• [Description of the task] Only one stretch of the data is wanted: the line containing "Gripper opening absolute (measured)", the line containing "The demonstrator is", and every line between them, copied exactly.

Items from a data source:
'''

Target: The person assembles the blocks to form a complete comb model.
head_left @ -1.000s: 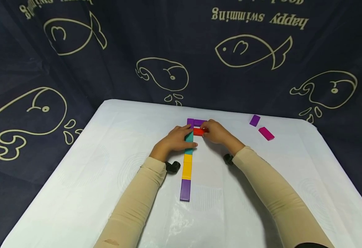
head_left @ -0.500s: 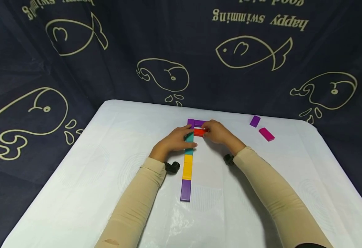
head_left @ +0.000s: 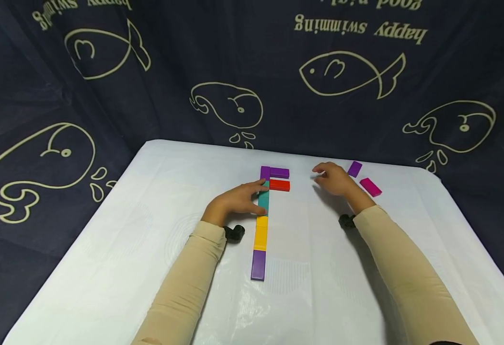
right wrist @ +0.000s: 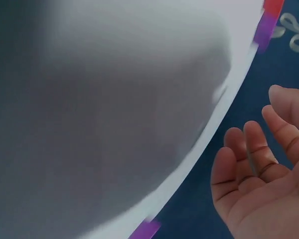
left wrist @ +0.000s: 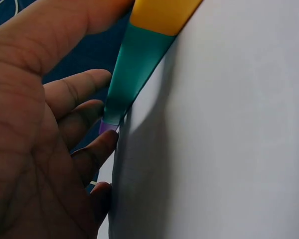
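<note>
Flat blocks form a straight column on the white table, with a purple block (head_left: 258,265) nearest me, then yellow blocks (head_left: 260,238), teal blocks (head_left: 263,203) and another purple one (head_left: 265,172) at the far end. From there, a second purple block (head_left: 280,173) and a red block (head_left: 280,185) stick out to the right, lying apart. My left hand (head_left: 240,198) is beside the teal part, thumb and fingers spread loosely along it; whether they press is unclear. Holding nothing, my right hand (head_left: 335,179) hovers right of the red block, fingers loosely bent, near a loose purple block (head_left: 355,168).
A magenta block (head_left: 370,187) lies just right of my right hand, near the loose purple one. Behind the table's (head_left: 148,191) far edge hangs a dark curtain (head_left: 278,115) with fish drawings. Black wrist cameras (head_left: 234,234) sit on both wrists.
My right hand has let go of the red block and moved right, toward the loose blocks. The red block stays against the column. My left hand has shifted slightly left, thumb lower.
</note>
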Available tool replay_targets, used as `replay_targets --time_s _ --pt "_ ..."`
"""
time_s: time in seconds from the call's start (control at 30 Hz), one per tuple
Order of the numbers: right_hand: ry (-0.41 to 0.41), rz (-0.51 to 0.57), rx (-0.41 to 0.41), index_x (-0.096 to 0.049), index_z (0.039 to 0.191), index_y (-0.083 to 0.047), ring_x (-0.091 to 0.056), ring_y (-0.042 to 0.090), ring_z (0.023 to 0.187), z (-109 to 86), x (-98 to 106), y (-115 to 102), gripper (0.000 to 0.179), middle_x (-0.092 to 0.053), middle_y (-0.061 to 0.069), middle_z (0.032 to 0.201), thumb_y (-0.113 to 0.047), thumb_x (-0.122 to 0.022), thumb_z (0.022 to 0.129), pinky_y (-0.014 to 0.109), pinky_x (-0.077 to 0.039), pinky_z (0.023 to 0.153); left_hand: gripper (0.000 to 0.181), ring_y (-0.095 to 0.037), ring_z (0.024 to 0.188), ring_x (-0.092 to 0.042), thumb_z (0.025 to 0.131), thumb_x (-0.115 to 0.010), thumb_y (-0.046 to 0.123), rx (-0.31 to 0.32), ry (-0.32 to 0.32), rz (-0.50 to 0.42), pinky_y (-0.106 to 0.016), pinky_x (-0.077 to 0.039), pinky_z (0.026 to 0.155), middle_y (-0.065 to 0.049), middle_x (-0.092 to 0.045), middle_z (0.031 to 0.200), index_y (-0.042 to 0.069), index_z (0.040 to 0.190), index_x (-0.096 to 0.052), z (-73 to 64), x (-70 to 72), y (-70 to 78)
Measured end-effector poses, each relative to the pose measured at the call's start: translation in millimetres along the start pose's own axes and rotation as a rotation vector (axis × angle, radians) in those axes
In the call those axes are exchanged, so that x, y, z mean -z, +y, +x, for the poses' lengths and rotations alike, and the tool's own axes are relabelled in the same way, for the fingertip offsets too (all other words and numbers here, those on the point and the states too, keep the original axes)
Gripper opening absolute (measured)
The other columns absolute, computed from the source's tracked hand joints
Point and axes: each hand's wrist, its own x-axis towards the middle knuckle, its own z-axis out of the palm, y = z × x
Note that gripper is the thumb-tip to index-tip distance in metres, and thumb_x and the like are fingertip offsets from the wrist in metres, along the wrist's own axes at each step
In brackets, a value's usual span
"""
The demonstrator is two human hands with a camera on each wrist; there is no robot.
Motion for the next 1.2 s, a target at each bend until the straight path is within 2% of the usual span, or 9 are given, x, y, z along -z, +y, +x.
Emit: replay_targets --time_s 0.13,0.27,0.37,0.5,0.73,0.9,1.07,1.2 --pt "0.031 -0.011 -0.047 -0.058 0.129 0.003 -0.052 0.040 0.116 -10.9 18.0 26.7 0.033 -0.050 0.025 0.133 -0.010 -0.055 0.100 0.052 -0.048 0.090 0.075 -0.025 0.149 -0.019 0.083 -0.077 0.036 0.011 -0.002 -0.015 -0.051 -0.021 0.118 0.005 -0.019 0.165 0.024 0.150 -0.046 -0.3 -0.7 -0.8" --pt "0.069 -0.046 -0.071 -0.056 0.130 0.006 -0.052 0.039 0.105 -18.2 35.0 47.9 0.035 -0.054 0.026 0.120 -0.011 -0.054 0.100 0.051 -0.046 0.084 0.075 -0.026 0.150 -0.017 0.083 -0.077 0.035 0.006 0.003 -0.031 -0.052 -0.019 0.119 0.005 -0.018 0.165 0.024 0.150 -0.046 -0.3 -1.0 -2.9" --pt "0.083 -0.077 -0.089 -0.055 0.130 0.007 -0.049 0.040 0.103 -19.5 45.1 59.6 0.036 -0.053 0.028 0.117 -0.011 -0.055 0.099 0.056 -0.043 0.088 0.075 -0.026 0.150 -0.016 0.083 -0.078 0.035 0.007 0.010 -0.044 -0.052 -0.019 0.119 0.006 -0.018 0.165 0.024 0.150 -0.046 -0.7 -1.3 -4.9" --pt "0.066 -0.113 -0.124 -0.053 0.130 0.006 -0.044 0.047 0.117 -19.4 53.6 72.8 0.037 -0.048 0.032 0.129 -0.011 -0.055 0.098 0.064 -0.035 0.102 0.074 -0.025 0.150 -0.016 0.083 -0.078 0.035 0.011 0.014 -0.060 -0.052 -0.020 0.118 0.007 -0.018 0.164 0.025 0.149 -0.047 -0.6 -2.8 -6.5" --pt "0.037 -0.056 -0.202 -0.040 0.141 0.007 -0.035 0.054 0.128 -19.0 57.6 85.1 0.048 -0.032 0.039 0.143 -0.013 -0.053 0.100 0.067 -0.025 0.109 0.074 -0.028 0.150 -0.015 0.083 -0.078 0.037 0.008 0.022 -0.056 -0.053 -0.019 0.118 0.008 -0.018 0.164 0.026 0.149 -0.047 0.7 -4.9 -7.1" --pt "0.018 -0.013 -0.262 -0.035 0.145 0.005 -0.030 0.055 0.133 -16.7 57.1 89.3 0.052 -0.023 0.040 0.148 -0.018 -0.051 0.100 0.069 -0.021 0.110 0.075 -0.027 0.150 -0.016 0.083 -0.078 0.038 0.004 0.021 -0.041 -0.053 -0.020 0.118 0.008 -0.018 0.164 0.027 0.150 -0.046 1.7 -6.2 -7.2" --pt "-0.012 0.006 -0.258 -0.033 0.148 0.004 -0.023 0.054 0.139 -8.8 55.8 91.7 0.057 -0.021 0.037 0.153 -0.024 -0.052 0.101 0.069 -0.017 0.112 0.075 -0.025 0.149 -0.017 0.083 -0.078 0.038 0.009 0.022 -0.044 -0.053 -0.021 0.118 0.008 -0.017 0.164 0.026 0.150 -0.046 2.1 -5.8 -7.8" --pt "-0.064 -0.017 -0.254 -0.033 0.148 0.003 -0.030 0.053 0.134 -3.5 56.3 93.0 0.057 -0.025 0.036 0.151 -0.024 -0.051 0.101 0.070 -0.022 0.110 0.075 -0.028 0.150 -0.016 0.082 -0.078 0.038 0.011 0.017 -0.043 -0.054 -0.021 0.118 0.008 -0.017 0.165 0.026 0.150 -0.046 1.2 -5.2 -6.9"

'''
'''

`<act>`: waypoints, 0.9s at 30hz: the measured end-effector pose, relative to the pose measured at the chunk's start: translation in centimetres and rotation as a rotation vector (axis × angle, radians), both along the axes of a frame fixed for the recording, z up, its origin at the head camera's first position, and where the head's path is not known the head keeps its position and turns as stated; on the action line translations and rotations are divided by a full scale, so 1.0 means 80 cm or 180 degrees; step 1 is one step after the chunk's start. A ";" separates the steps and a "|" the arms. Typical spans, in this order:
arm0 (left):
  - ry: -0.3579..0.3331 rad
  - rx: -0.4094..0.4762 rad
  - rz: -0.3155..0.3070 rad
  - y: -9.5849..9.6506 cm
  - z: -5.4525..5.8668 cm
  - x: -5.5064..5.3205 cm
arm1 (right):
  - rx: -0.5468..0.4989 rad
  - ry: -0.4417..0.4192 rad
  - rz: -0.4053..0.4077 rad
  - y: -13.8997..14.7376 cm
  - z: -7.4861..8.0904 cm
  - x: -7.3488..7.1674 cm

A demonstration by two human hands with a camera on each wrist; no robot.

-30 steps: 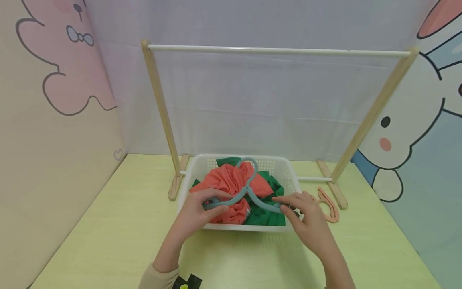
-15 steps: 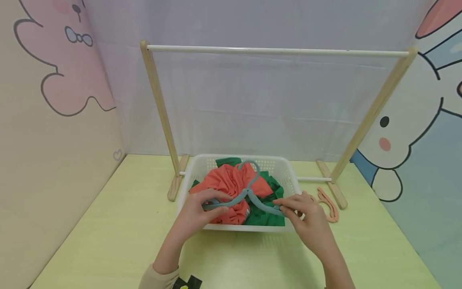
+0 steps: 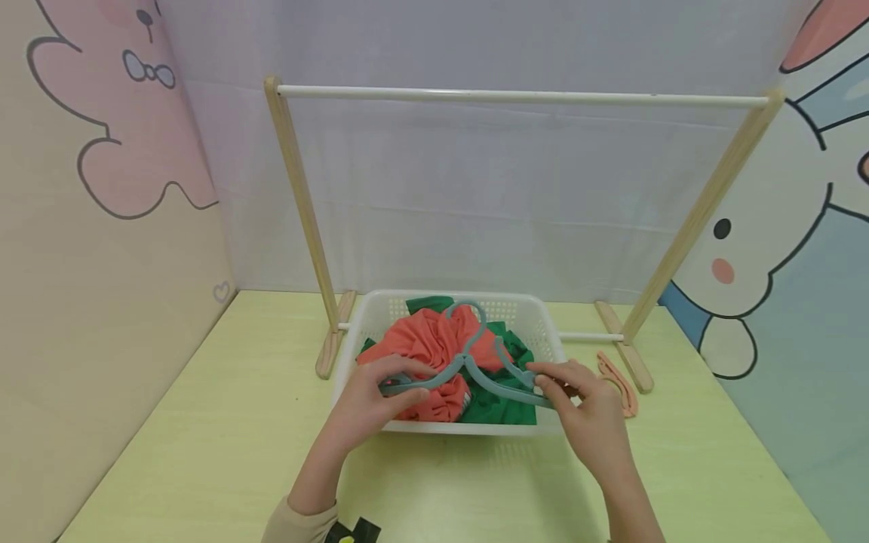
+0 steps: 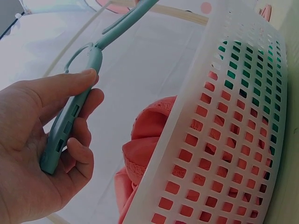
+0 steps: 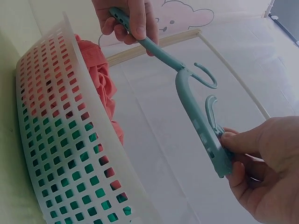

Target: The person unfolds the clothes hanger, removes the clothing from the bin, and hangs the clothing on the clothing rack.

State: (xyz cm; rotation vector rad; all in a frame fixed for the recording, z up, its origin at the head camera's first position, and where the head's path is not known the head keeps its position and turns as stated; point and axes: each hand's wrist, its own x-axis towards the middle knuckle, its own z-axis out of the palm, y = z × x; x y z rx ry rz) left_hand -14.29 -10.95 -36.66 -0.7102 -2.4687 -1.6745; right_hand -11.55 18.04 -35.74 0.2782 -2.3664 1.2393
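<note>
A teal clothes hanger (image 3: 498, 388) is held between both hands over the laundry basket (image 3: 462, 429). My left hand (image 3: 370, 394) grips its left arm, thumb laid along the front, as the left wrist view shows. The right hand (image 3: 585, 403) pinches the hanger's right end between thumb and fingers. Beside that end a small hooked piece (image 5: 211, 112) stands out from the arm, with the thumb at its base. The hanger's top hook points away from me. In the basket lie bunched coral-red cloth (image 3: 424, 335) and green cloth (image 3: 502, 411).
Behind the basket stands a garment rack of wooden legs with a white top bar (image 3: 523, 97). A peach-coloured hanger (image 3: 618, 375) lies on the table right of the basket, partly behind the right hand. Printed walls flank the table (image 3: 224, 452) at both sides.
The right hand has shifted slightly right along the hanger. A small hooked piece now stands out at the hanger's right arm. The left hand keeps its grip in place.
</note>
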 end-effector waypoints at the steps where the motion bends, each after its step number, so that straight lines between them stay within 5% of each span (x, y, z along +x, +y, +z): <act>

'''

• [Answer section]
Gripper opening absolute (measured)
The other columns absolute, computed from the source's tracked hand joints
Point and axes: each hand's wrist, its own x-axis towards the middle knuckle, its own z-axis out of the palm, y = z × x
Note that gripper is the thumb-tip to index-tip distance in metres, and thumb_x and the like are fingertip offsets from the wrist in metres, along the wrist's own axes at each step
In brackets, a value's usual span
"""
The demonstrator is two human hands with a camera on each wrist; there is no robot.

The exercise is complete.